Finalement, cette réunion dans la paisible Confédération Helvétique, aura permis aux adversaires de cette réunion de s'exprimer et de dire qu'ils sont venus pour observer qu'il leur fallait dire qu'il était inutile de venir ; et, de manière plus constructive, à certains de proposer que des pays à la position plus appropriée pour cette initiative prennent sur eux de proposer un nouveau cycle de conférences qu'ils conduiraient. C'est alors que Korybko cite l'Inde au vu de ses interventions, de son refus de signer le communiqué ( un des 12 pays ayant pris cette position), de sa position générale, etc., - et alors cette conférence suisse pourrait avoir servi de rampe de lancement pour un programme tout à fait différent qui ne sera pas vraiment du goût de l'Occident-répulsif.
« Un autre élément intéressant ressortant du sommet est que le commissaire ukrainien aux droits de l'homme a révélé plus tard que certains des participants qui "entretiennent traditionnellement de bonnes relations avec la Russie" ont proposé de servir de médiateur entre les deux parties belligérantes.
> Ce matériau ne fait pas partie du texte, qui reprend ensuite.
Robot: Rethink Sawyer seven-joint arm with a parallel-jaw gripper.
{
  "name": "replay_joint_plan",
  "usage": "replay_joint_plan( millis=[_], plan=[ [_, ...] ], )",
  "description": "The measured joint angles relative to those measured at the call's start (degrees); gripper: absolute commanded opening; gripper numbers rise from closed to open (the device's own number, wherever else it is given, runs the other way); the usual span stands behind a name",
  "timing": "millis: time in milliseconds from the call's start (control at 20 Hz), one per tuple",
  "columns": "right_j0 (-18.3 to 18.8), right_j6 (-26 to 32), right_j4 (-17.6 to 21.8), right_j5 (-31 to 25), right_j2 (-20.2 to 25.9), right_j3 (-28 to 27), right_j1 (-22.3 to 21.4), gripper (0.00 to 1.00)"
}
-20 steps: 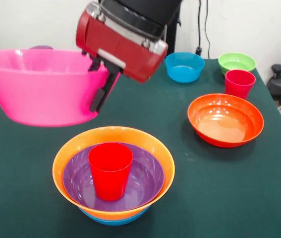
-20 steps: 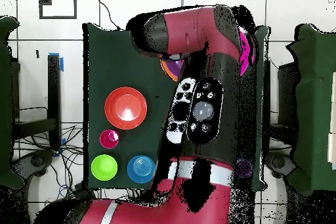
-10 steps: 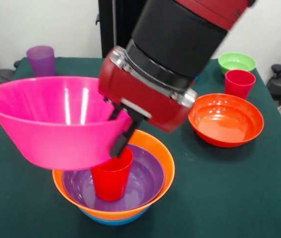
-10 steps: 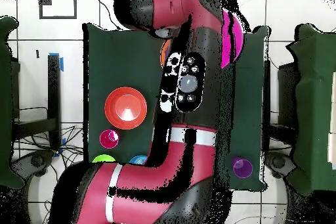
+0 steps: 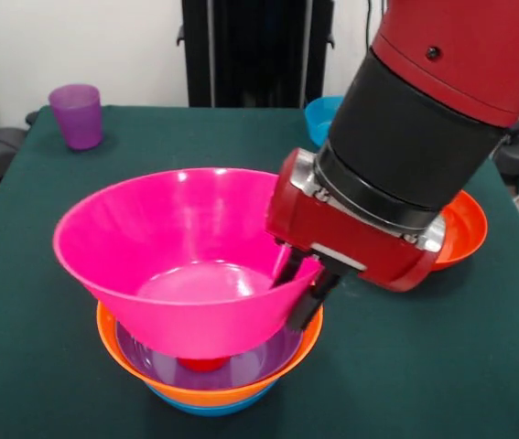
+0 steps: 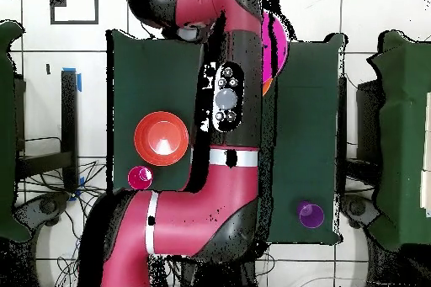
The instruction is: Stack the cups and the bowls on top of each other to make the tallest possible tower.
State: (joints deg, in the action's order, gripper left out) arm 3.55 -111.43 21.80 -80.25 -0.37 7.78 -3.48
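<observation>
Pink bowl (image 5: 186, 261) is what we see first: large, glossy, upright with a slight tilt, sitting on top of the tower (image 5: 209, 366) at the near middle of the table (image 5: 442, 366). Under it we see the purple bowl (image 5: 250, 364), then the orange bowl (image 5: 126, 352), then a blue bowl (image 5: 206, 407) at the bottom, all nested. A bit of the red cup (image 5: 202, 363) peeks out below the pink bowl's base, inside the purple one. We can't tell whether the pink bowl rests fully on the cup.

The gripper (image 5: 297, 291) is pinching the pink bowl's right rim, one black finger inside the wall and one outside. The red and black arm (image 5: 424, 137) comes down from the upper right and hides much of the table's right side.

Behind the arm, we see part of the red-orange bowl (image 5: 460, 229) at right, and a sliver of another blue bowl (image 5: 318, 114) at the far side. The translucent purple cup (image 5: 78, 114) stands upright at the far left corner, well apart from the tower.

From overhead we see the red-orange bowl (image 6: 162, 138) fully, with a second red cup (image 6: 140, 178) just beside it, the purple cup (image 6: 311, 215) near the opposite table edge, and the pink bowl (image 6: 276, 46) showing as a sliver past the arm (image 6: 227, 107).
</observation>
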Motion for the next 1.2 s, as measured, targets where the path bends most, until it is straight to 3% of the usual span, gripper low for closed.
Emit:
replay_joint_plan(
  millis=[700, 1050, 1200],
  plan=[
    [0.22, 2.57, 0.95, -11.45, 9.49, -3.75, 0.56, 0.00],
    [0.28, 5.47, 6.26, -13.00, 13.07, -4.81, -0.19, 0.00],
    [0.48, 8.72, 11.30, -13.00, 15.90, -4.98, -1.25, 0.00]
  ],
)
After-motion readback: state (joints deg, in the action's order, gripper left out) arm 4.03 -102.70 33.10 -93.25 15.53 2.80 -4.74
Dans la mesure où les relations de l'Inde avec la Russie sont officiellement considérées par les deux parties comme un partenariat stratégique spécial et privilégié, il serait tout à fait logique que le chef de sa délégation soit l'un de ceux qui ont offert les services diplomatiques de leur pays. »
..... Si c'est le cas, la démarche ne sera pas très bien vue à Washington (non plus que l'initiative Brésil-Chine au G20) et contribuera à améliorer la dégradation de l'offensive de récupération dans son orbite de l'Inde par les USA. Dans ce cas, on mesure les effets à terme de cette très-étrange conférence ; et l'on n'est en rien surpris de l'embrouillement des conséquences et des enchaînements, correspondant parfaitement à l'imprévisibilité vertueusement diabolique, -ou diaboliquement vertueuse, - de cette GrandeCrise.